Directions –
An exact copy of the lines of the listing below between the "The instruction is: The" line and the "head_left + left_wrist" line, both included, is the whole answer; please omit the pictures.

Dataset content –

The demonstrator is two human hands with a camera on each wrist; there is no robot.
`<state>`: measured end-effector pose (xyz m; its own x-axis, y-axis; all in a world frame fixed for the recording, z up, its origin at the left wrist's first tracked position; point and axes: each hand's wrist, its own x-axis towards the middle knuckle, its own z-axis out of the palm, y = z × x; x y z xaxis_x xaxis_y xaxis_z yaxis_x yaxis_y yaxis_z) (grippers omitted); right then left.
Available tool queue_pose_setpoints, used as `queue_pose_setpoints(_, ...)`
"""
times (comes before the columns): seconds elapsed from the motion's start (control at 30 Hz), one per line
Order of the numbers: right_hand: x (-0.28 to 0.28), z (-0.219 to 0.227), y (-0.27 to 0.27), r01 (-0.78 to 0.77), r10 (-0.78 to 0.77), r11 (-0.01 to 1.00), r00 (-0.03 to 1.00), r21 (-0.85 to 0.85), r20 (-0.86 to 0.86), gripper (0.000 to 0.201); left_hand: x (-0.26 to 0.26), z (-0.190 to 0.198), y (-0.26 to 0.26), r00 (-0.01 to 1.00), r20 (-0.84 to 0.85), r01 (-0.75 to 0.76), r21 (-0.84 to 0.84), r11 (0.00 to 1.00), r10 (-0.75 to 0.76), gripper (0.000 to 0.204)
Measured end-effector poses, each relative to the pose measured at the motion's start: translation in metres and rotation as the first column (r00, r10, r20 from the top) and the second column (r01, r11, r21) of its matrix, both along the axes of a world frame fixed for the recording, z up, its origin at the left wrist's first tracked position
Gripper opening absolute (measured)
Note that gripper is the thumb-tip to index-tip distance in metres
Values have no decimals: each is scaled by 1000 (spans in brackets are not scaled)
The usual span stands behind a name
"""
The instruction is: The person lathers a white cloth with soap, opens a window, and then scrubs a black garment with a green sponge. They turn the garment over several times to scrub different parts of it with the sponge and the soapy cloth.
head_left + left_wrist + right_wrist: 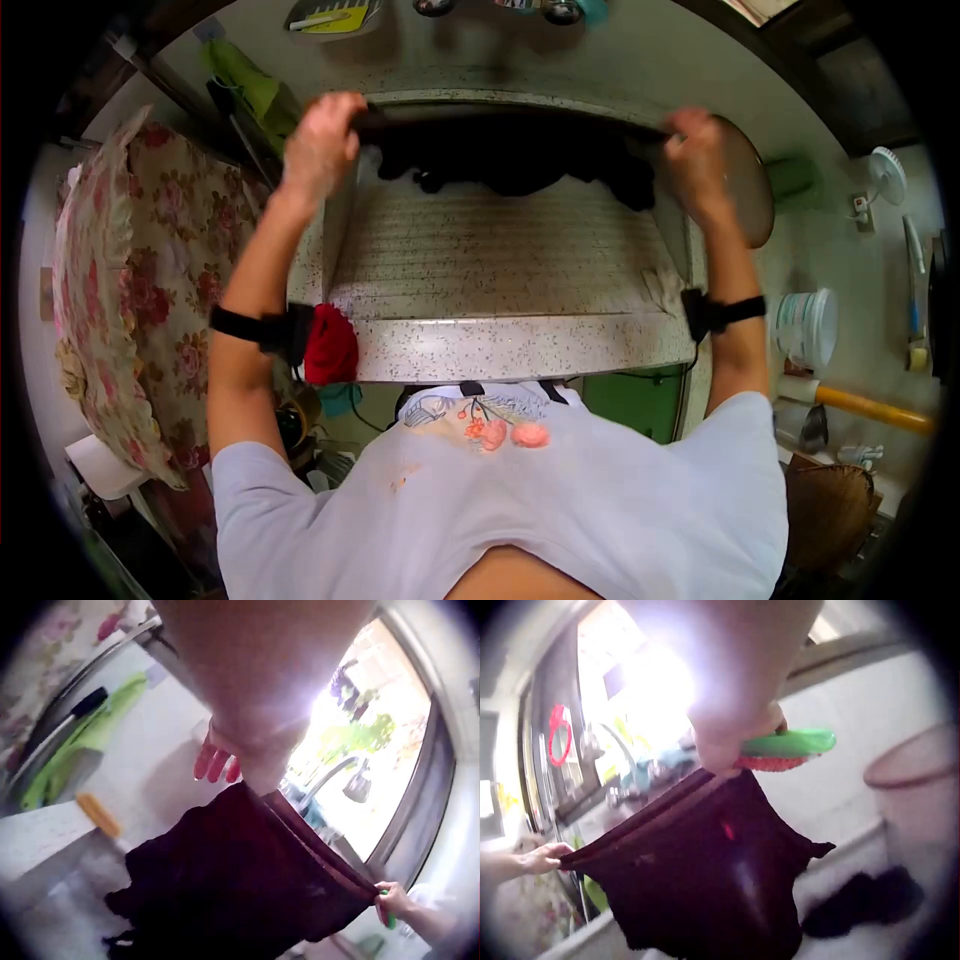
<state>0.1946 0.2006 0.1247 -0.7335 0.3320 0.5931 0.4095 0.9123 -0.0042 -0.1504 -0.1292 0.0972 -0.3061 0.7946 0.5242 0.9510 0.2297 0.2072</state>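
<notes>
A dark garment (520, 150) is stretched by its top edge between the two hands, over a speckled washing basin (500, 350). The left hand (325, 150) grips one corner; in the left wrist view some fingers (216, 763) show beside the cloth (217, 877). At the other corner the right hand (697, 160) grips the edge. Seen from the right wrist, the right hand (727, 739) also holds a green brush (791, 742) with red bristles, while the cloth (705, 862) hangs below it. Part of each grip is hidden.
Another dark cloth (866, 900) lies in the basin. Red cloth (331, 345) sits at its front left corner. A round tub (745, 185) stands at the right, a flowered cover (170, 280) hangs at the left, and a tap (330, 776) is near the window.
</notes>
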Motion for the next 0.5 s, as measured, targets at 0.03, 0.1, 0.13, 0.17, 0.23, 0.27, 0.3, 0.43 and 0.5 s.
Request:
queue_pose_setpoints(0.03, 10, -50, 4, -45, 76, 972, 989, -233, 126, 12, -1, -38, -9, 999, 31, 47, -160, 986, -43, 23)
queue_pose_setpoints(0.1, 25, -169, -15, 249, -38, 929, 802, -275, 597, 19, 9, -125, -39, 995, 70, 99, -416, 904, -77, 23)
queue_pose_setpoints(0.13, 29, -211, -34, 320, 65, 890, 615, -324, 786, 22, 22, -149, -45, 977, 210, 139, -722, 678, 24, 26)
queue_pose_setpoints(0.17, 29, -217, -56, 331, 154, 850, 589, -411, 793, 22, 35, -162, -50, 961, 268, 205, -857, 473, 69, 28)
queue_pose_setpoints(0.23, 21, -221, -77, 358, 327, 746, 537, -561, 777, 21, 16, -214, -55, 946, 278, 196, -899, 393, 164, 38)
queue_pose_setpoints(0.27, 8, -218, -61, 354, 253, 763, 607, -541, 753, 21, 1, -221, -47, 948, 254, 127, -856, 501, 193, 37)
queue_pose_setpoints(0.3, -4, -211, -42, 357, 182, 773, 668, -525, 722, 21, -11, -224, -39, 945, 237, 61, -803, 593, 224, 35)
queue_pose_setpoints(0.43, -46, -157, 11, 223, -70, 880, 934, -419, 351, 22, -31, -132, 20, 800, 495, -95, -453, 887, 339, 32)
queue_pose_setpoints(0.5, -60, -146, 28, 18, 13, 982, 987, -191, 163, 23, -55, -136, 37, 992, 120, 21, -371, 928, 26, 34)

Problem solution –
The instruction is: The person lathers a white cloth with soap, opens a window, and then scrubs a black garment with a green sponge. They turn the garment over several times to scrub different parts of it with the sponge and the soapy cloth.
head_left + left_wrist + right_wrist: 

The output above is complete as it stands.